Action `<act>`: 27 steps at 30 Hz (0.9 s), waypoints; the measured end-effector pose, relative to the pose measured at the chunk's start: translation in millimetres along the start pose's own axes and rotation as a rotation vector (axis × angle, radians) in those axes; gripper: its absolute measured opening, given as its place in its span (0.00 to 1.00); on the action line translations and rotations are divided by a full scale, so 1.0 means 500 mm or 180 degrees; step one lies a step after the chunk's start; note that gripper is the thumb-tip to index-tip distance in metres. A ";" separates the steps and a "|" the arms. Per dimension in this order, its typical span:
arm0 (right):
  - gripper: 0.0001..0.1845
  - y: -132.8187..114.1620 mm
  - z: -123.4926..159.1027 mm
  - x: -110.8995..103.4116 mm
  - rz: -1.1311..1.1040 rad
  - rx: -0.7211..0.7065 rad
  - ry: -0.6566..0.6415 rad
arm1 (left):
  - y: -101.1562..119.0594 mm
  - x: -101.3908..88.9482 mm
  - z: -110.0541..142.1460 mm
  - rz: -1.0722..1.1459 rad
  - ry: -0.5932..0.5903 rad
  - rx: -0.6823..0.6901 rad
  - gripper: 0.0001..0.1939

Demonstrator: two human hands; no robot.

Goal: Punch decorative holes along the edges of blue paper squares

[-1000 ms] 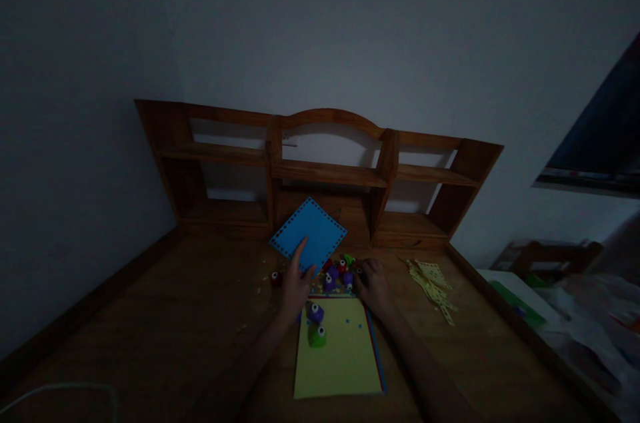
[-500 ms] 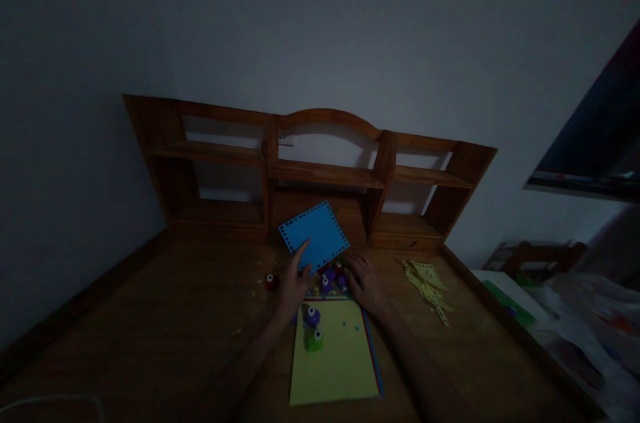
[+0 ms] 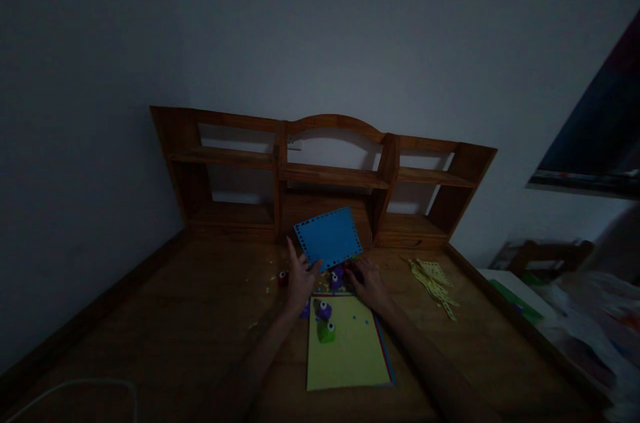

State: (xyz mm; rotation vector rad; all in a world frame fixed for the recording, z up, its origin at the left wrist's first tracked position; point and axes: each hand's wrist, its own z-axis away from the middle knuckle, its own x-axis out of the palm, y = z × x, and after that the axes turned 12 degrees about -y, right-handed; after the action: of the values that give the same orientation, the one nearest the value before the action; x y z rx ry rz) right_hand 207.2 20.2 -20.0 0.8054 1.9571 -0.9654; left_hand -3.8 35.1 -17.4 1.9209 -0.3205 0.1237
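My left hand (image 3: 300,284) grips the lower left of a blue sheet of paper (image 3: 331,236) that has punched holes along its edges. The thumb lies over the sheet and the index finger points up beside it. My right hand (image 3: 369,282) is curled just below the sheet's right corner, over a group of small craft punches with eye shapes; what its fingers hold is hidden. A purple punch (image 3: 335,280) stands between the hands. A red punch (image 3: 283,278) lies left of my left hand. Another purple punch (image 3: 324,310) and a green punch (image 3: 327,333) sit on yellow paper (image 3: 350,360).
Cut, perforated yellow strips (image 3: 434,283) lie on the wooden desk (image 3: 210,316) at right. Paper bits are scattered around the punches and left of my left hand. A wooden shelf (image 3: 330,174) stands along the back. A pale cord (image 3: 75,382) lies at the front left.
The blue sheet has turned clockwise, from a diamond position to nearly level. My left hand has shifted with it, its index finger now beside the sheet. My right hand has come closer to the punches.
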 end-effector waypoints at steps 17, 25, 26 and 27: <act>0.14 -0.004 -0.067 -0.004 0.0676 0.0647 -0.0395 | 0.021 -0.022 -0.008 0.1177 0.0313 -0.0659 0.14; 0.13 0.007 -0.054 0.009 0.0418 0.0561 -0.0436 | 0.013 -0.007 0.006 0.1066 -0.0051 -0.0580 0.19; 0.14 0.005 -0.053 0.013 0.0378 0.0559 -0.0399 | 0.015 -0.006 0.007 0.0929 -0.0090 -0.0515 0.20; 0.14 0.003 -0.052 0.016 0.0331 0.0551 -0.0359 | 0.017 -0.005 0.009 0.0775 -0.0119 -0.0453 0.20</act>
State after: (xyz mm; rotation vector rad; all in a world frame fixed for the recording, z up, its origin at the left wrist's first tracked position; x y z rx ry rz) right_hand 194.9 44.1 -17.1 0.9198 1.7357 -1.1043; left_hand -9.1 28.6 -12.1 1.7397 -0.5734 0.2201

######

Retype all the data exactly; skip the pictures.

ANSWER:
Action `<act>`: 27 steps at 30 Hz (0.9 s), waypoints; the measured end-effector pose, relative to the pose measured at the chunk's start: translation in millimetres along the start pose's own axes and rotation as a rotation vector (axis × angle, radians) in those axes; gripper: its absolute measured opening, given as its place in its span (0.00 to 1.00); on the action line translations and rotations are divided by a full scale, so 1.0 means 500 mm or 180 degrees; step one lies a step after the chunk's start; note that gripper is the thumb-tip to index-tip distance in metres. A ";" separates the steps and a "|" the arms. Per dimension in this order, its typical span:
arm0 (right):
  - gripper: 0.0001..0.1845
  - y: -132.8187..114.1620 mm
  - z: -123.4926..159.1027 mm
  - x: -110.8995..103.4116 mm
  - rz: -1.1311..1.1040 rad
  - rx: -0.7211..0.7065 rad
  - ry: -0.6566..0.6415 rad
arm1 (left):
  - y: -101.1562..119.0594 mm
  - x: -101.3908..88.9482 mm
  - z: -110.0541..142.1460 mm
  - rz: -1.0722..1.1459 rad
  - ry: -0.5932..0.5903 rad
  - rx: -0.6823..0.6901 rad
  - gripper: 0.0001..0.1939

Demonstrator: two human hands; no robot.

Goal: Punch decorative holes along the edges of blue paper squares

[-1000 ms] 
[-500 ms] 
[+0 ms] 

State: (xyz mm; rotation vector rad; all in a world frame fixed for the recording, z up, its origin at the left wrist's first tracked position; point and axes: each hand's wrist, its own z-axis away from the middle knuckle, its own x-axis out of the palm, y = z × x, and after that the axes turned 12 degrees about -y, right-handed; after the action: of the values that give the same orientation, the one nearest the value before the action; x y z rx ry rz) right_hand 207.2 20.2 -20.0 0.8054 1.9571 -0.9654; left_hand -3.8 35.1 -17.4 1.9209 -0.3205 0.1237
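My left hand (image 3: 300,284) grips the lower left of a blue sheet of paper (image 3: 331,236) that has punched holes along its edges. The thumb lies over the sheet and the index finger points up beside it. My right hand (image 3: 369,282) is curled just below the sheet's right corner, over a group of small craft punches with eye shapes; what its fingers hold is hidden. A purple punch (image 3: 335,280) stands between the hands. A red punch (image 3: 283,278) lies left of my left hand. Another purple punch (image 3: 324,310) and a green punch (image 3: 327,333) sit on yellow paper (image 3: 350,360).
Cut, perforated yellow strips (image 3: 434,283) lie on the wooden desk (image 3: 210,316) at right. Paper bits are scattered around the punches and left of my left hand. A wooden shelf (image 3: 330,174) stands along the back. A pale cord (image 3: 75,382) lies at the front left.
The blue sheet has turned clockwise, from a diamond position to nearly level. My left hand has shifted with it, its index finger now beside the sheet. My right hand has come closer to the punches.
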 end-effector waypoints at steps 17, 25, 26 and 27: <act>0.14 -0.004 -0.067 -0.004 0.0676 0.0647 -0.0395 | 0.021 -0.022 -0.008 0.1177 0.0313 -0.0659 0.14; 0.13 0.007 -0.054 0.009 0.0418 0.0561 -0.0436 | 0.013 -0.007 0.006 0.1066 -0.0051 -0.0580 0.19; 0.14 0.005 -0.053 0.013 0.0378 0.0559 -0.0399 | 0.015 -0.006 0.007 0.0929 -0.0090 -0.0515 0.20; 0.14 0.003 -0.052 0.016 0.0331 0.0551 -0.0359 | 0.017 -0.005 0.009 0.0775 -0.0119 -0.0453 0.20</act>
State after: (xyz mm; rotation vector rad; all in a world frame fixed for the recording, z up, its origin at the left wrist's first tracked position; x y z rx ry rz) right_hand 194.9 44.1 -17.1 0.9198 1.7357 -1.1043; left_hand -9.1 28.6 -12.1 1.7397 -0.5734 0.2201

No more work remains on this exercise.